WHAT YOU NEED TO DO:
For this exercise, repeat exactly the lines below starting at the line holding "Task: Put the" and ending at the line holding "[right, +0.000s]", both included, with no extra lines and no pictures.

*** EXERCISE DATA ***

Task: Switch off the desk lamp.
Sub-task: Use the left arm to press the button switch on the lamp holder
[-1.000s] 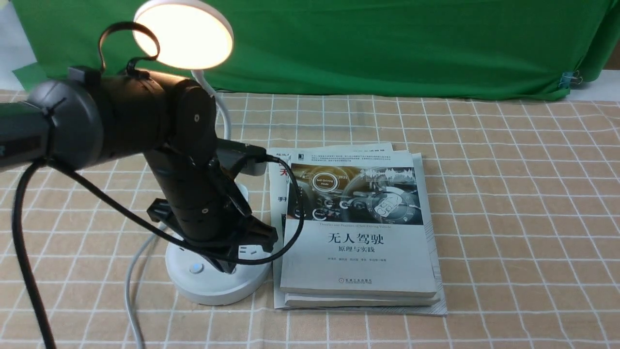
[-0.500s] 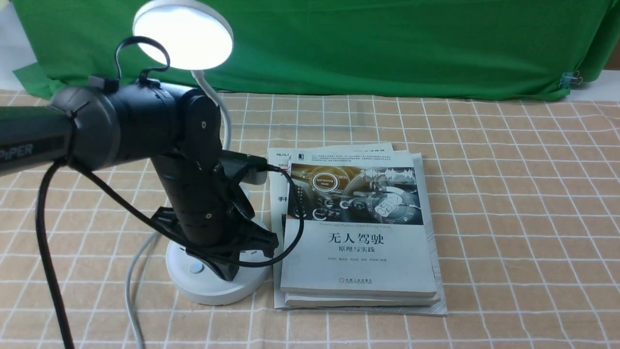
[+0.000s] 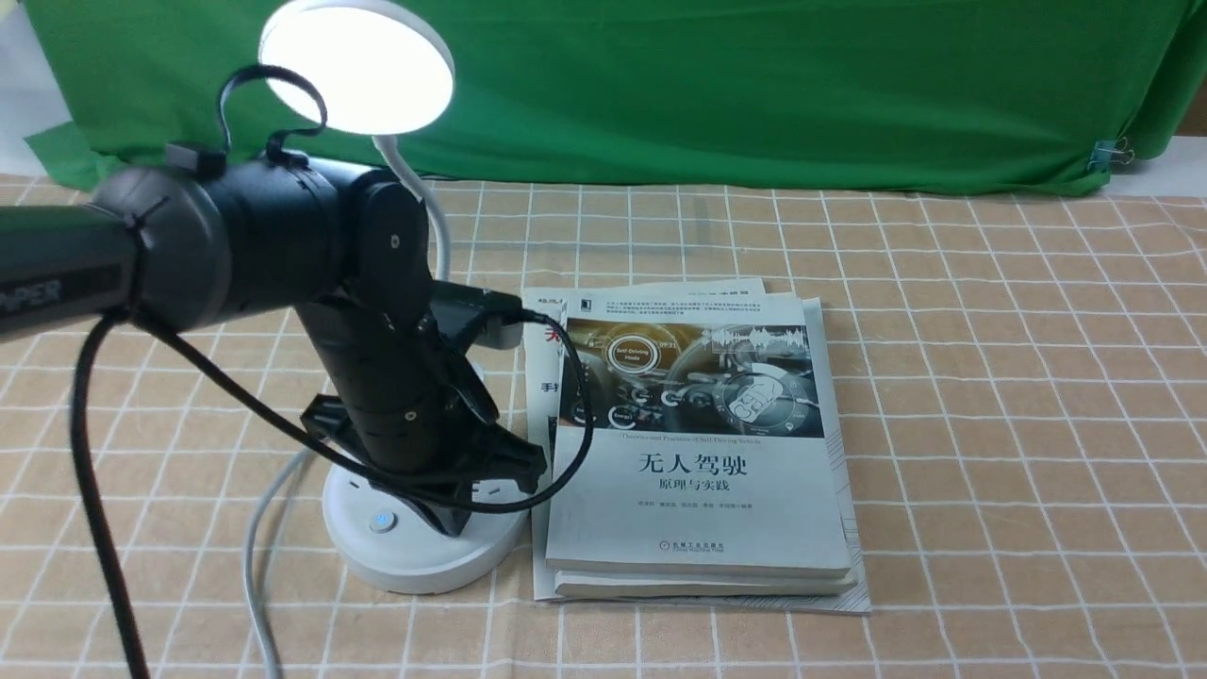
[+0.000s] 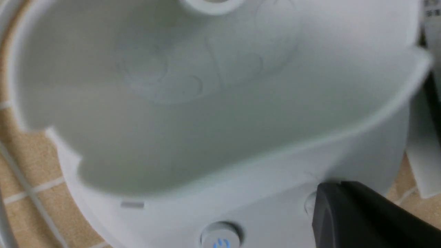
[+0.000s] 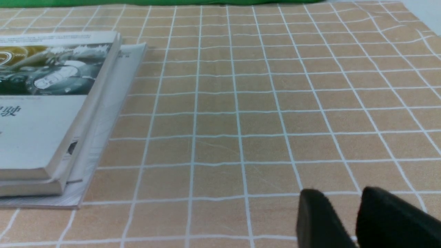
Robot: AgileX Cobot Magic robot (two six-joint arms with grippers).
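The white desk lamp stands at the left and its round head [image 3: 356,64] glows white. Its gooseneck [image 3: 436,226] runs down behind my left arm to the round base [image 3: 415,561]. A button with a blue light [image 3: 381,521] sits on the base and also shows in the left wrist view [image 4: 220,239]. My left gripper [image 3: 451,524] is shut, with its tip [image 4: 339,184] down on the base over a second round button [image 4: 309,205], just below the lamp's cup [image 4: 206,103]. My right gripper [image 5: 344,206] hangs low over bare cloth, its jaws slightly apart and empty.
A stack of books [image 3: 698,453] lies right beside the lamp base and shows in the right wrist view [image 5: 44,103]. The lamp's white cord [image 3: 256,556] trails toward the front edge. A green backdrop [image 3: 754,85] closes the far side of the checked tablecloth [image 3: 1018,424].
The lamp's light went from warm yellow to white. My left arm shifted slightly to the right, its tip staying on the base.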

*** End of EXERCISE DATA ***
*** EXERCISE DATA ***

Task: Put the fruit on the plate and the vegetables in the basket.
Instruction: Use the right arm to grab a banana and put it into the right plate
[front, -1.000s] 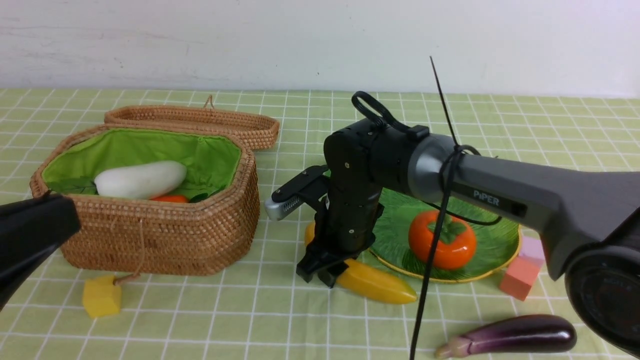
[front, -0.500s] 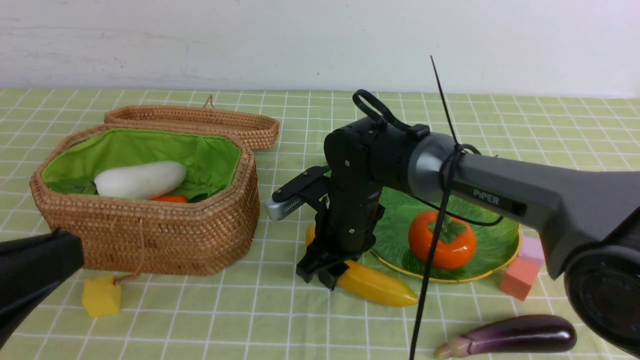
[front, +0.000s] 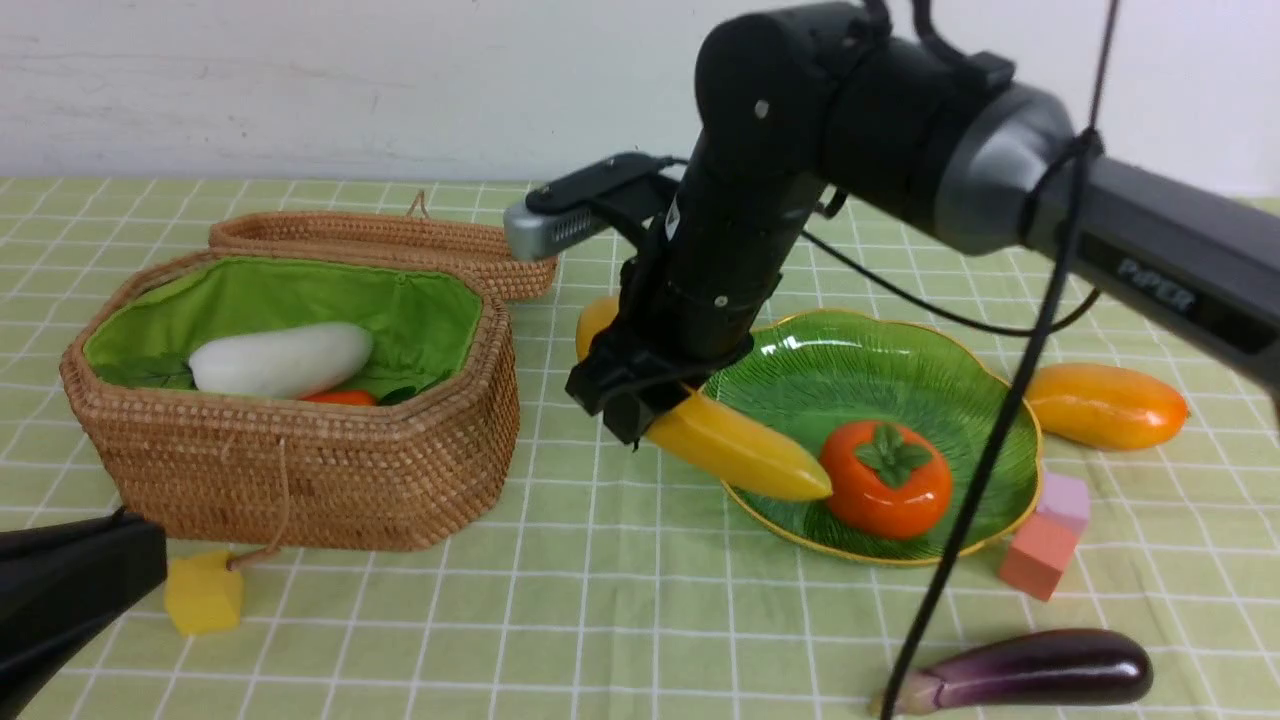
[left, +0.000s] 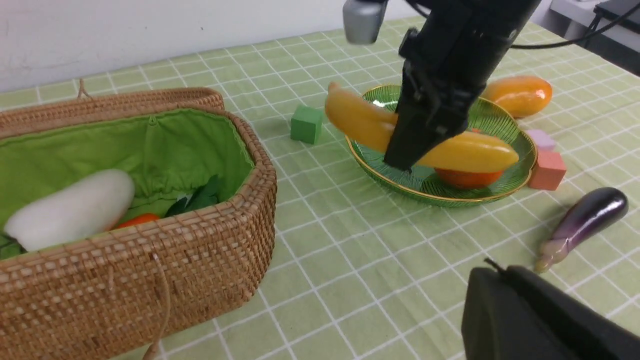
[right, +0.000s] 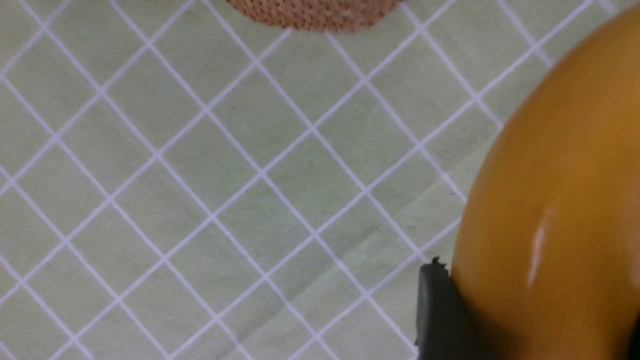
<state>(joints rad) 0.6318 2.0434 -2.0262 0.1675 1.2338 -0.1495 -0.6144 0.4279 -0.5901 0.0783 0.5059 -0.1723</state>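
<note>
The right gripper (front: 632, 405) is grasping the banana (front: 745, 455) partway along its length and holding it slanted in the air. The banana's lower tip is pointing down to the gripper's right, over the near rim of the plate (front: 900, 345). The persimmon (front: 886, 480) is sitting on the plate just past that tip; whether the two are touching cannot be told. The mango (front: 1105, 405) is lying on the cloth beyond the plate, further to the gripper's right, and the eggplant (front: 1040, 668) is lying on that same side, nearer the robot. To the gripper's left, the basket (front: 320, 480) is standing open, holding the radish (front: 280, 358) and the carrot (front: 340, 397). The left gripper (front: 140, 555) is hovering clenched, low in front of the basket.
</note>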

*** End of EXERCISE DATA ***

ANSWER:
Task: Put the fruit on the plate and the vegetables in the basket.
Instruction: Use the right arm to grab a banana and put it into the right plate
[front, -1.000s] 
[front, -0.500s] 
[front, +0.000s] 
[left, +0.000s] 
[right, +0.000s] 

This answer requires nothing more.